What this is, is relief, because we know that in the future years, we will have a new tanker, because tankers are what really enable the fight. We can look all over the world from space, and then when we find a problem, if we need to put bombs on target, it's the tanker that enables that, or we can go with an outreached hand for humanitarian airlift. So --
Q But institutionally, it is a surprise. I mean, Boeing has been building these for so many years that it has to strike your colleagues -- it must strike your colleagues as something curious.
GEN. LICHTE: I guess I'd tell you to turn back the clocks and look at the last time we bought a new tanker, when we were discussing whether we were going to buy 747s or DC-10s built by McDonnell Douglas.
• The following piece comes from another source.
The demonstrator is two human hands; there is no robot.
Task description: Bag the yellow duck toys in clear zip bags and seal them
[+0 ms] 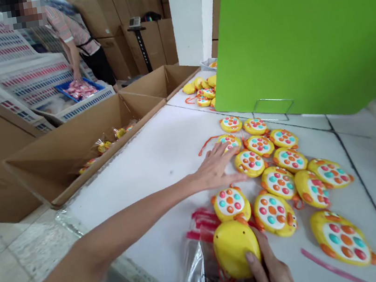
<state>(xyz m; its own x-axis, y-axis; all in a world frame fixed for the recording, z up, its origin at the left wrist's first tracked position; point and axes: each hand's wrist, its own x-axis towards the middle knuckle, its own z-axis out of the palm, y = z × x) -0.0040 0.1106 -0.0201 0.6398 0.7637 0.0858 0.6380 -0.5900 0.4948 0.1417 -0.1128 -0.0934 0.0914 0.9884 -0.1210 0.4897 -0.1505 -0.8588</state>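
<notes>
Several yellow duck-shaped toys (276, 165) with coloured buttons lie in a cluster on the white table (161, 154). My left hand (218, 167) reaches out flat with fingers spread, touching a toy (229, 141) with an orange string at the cluster's left edge. My right hand (271, 272) grips a plain yellow toy (235, 247), its back side up, at the table's near edge. That toy sits at the mouth of a clear plastic bag (203, 270) with red print.
A green panel (302, 29) on a wire stand rises behind the toys. An open cardboard box (78, 143) with bagged toys stands left of the table. More toys (202, 91) lie at the far end. A person (77, 39) works at the back left by white crates.
</notes>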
And so we have a combination of Boeing tankers -- certainly from the years '56 to '64 we had some 700 tankers built by Boeing -- but we've also had tankers that were built originally by McDonnell Douglas.
Q And the foreign element? Do you think that you're going to get some blowback from Capitol Hill about this?
GEN. LICHTE: This is an American tanker. It's flown by American airmen. It has a big American flag on the tail, and every day, it'll be out there saving American lives.
Yeah?
Q Justin Fischel with Fox News. The contract is going to EADS, then, which is overseas. Boeing argued, however, that it would create about 40,000 American jobs here. Did that weigh into your decision at all? Obviously, with it going to EADS, there won't be as many American jobs created. How do you respond to that?
MS. PAYTON: Well, I'd be happy to respond to that. I -- the RFP is not involved with -- the requirements of the RFP were not such that this was taken into consideration. The RFP had to do with requirements that the warfighter needed, and we balanced the requirements of the warfighter with the best value for the taxpayer, relative to how much this system is going to cost and how well it's going to perform.
Q And just to follow, did size matter in this issue? I mean, the KC-30 is twice as large as the 767. Did that play into cost savings, and was that an issue in this decision?
GEN. LICHTE: Well, I -- from a warfighter's perspective, and I know the team looked at a whole number of things, but from my perspective, I can sum it up in one word: more.
More passengers, more cargo, more fuel to offload, more patients that we can carry, more availability, more flexibility and more dependability. And so from my aspect, the team did tremendous work and now we will take that and put it into the fight.
So the Air Force believes it and U.S. taxpayers got more. But there are tens of thousands of U.S. aerospace workers who believe they got less, and the shaft.